My Department is continuing to work with the HSE to prepare the 2019 national service plan. Pending a final agreement, I am unable to give specifics but it is my hope that we can improve services in this area in 2019.

Long-term planning is required for the approximately 55,000 people living with dementia and their carers. Population ageing is happening all over the world and Ireland is no exception in this regard. We are all living longer, which is good, but people want to live at home, safe and secure in the knowledge that if they need medical assistance, it will be provided to them. The number of people with dementia in Ireland is expected to increase.

It stands at 55,000, but that figure is expected to increase in the next three years to 68,000. My question is specifically about dementia care advisers, of whom there are eight in the country and who cover 11 counties. When a person is diagnosed with dementia, the support of a dementia care adviser cannot be underestimated. In order to provide a service for everyone with dementia, 32 dementia care advisers are required to cover the entire country. If we could see an increase of eight advisers year on year for the next three years, we would meet that target.

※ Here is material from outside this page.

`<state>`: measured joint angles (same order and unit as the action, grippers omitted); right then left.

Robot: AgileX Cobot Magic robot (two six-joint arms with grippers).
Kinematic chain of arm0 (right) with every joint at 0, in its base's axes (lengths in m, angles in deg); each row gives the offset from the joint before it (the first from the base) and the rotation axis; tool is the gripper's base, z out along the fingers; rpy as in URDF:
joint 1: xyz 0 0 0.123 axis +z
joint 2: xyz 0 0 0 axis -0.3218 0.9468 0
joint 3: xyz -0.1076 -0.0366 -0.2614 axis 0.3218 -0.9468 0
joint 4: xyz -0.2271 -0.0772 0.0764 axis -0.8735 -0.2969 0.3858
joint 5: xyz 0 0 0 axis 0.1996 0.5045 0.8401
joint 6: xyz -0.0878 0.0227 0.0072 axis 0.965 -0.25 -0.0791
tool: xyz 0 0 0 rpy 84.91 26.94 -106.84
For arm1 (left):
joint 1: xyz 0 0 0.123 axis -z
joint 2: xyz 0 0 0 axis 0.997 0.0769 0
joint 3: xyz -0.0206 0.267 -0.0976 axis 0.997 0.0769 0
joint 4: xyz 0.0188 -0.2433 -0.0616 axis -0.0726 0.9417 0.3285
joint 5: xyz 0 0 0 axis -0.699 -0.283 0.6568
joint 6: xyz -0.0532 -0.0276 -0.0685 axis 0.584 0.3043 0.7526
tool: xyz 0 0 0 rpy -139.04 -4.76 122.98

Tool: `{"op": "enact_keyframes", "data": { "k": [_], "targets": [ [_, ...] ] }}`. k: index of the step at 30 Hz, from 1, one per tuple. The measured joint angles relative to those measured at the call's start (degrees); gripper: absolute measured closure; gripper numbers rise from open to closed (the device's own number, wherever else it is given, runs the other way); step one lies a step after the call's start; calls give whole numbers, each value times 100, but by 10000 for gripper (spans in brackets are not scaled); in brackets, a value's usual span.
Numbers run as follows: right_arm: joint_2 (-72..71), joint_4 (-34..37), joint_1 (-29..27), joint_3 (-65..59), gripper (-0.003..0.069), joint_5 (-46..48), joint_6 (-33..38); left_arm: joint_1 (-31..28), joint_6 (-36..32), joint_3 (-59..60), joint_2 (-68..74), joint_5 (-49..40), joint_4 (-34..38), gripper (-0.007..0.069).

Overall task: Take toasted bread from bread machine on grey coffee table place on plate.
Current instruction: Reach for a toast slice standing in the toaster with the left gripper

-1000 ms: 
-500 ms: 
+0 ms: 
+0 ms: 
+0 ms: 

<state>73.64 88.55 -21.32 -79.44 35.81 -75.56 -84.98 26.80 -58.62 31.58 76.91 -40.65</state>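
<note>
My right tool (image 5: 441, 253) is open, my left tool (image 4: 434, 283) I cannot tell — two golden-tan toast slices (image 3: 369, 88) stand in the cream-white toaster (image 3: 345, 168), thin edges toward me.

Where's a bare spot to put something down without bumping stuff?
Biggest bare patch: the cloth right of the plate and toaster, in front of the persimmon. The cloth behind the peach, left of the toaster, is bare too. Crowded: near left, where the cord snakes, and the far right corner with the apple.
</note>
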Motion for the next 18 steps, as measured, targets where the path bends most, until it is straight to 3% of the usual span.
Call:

The Deputy is right to highlight the fact that more and more people are being and will continue to be diagnosed with dementia. Eleven of us will receive that diagnosis each and every day. It is estimated that there are over 55,000 people who have a form of dementia. There are about 4,000 new cases each year. After the age of 65 years, the prevalence of dementia nearly doubles every five years, but, of course, onset can occur at a much younger age. There are 4,000 people under the age of 65 years with early onset dementia. Based on population projections from the CSO, the number of people with dementia will double to 115,000 by 2036 and treble to 157,000 by 2046. Therefore, we have a lot of work to do to prepare our society to enable people with dementia to live and live well. I am very much aware of the work done by dementia care advisers and that the Alzheimer Society of Ireland provides a dementia care adviser service which is funded by the HSE at eight locations nationwide. I am aware that an evaluation was conducted by UCC to investigate how well it worked and provide recommendations on the future development of the service. The evaluation was published in September and recommended the continuation and expansion of the service. This is being considered as part of the national service plan process.

The mid-term review of the national dementia strategy which was launched in May acknowledged that people with dementia and their families were still dealing with inadequate services and supports. Unfortunately, the level of support varies according to one's address. I acknowledge that there is a lot of good work being done, of which there is no doubt. The Alzheimer Society of Ireland has been leading the way in providing help and support throughout the country. How we care for older people with dementia, in particular those with early onset dementia, will demonstrate the Government's determination to be inclusive and compassionate. I welcome the money allocated from the Dormant Accounts Fund. In my constituency of Waterford a memory clinic has been set up in St. Patrick's. It is the first in the area. I reiterate the importance of dementia care advisers and the need for people with dementia to have access to one, no matter where they live.

I have heard the Deputy advocate for dementia care advisers and appreciate and acknowledge the role they play at the eight locations. I also acknowledge that an independent evaluation has been conducted by UCC which very much sees the merit in and the need to expand the service. Obviously, we are having this conversation at a time when the HSE has received a budget of €17 billion. It needs to map the services it will provide in 2019. I expect that process to conclude shortly. One of my views which I am happy to share with the Deputy is that while she is right that a lot of good work has been done with moneys allocated from the Dormant Accounts Fund, as she has seen in Waterford and I have seen in my community and others, we need to look at how we can move beyond that funding to have a proper budget line for the National Dementia Office. I hope we can make some progress on that issue in 2019 and build on it further. Given the number of people being diagnosed with dementia on a daily basis, the direction of travel in terms of the services we need to put in place is clear for all to see. I hope we can make progress in that regard in the national service plan.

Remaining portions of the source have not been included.